La situación arranca en 1884 y 1885 cuando la filoxera destruyó la mayoría de los viñedos de Trebujena, lo que llevó la hambruna y la penuria económica a este pueblo, como a otros del Marco de Jerez.

Para protestar por la falta de ayuda de las administraciones, sus vecinos, según explica el actual alcalde, decidieron negarse a pagar el recibo de la contribución, lo que hoy sería el IBI.

En el pueblo se cuenta que el Estado llegó incluso a enviar a un recaudador de Hacienda que "tuvo que salir por piernas porque la gente lo quería apalear", según una "leyenda" que rememora el alcalde.

Al margen de rumores, lo que "ni corto ni perezoso" el Estado hizo fue en 1904, 1905 y 1906 embargar las viviendas y las fincas e inscribirlas a su nombre en el registro de la propiedad.

"Cerca de 300 viviendas en el año 1885 podría suponer más de la mitad de las casas de Trebujena", apunta el alcalde.

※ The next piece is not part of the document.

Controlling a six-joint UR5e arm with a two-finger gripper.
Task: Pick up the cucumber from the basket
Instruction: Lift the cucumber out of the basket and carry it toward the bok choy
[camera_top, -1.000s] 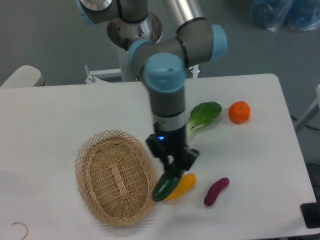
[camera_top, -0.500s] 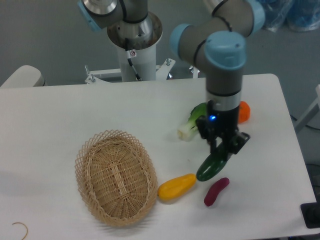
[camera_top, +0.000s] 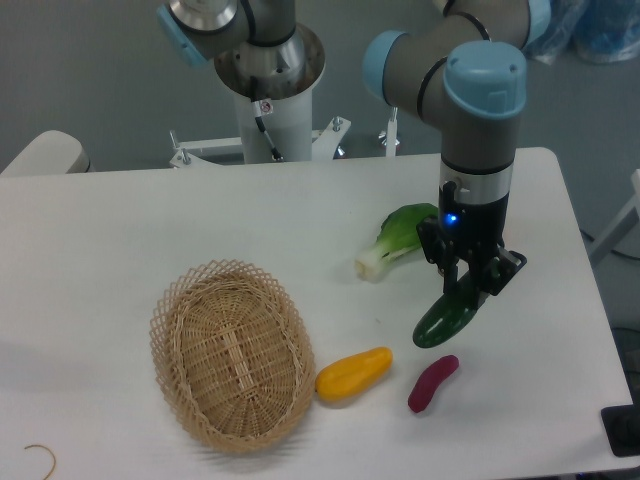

A pesar del cambio de titularidad en el registro, el Estado "nunca ejerció como propietario" y los dueños siguieron ocupando sus casas con total normalidad y pagando incluso el recibo de la contribución.

Antiguamente la situación no fue grave porque los contratos de compra-venta privados funcionaban, las herencias se pasaban de manera informal y las obras se afrontaban "tirando del calcetín" y no de hipotecas bancarias, pero la situación "de unos veinte años para acá" ha cambiado.

Ha sido entonces cuando muchos vecinos, al ir a buscar sus escrituras, se han dado cuenta de que en realidad las casas o fincas que han pertenecido a sus bisabuelos, abuelos o padres no eran legalmente suyas.

La situación ha provocado "un deterioro" en muchas viviendas del casco antiguo del pueblo porque los vecinos no han podido acceder a préstamos o no se han atrevido a invertir sus ahorros en unas viviendas que no estaban registradas a su nombre.

Ese ha sido, hasta ahora, el caso de Manuel Olivero Barba, un pensionista de Trebujena que no ha querido hacer ninguna obra en la casa de su familia, ahora casi en ruinas, porque tenía miedo a "gastarse un dineral para que luego me digan que no es mía", según cuenta.

El suyo, "después de una cantidad de papeles horrible" y tres años de trámites, es el primer caso en el que el Patrimonio del Estado ha cancelado a su favor la inscripción de la propiedad de la casa, un caso que abre la puerta a los demás, según asegura el alcalde, que ya ha explicado a los afectados que la solución pasa por reclamaciones administrativas individuales, para lo que contarán con el apoyo del municipio.

"El embargo de las viviendas de Trebujena por el Estado pasa a mejor vida", en palabras del alcalde, gracias a la Ley del Patrimonio de las Administraciones Públicas del 2003 y a su artículo 37 sobre "mejor derecho del tercero sobre el Estado".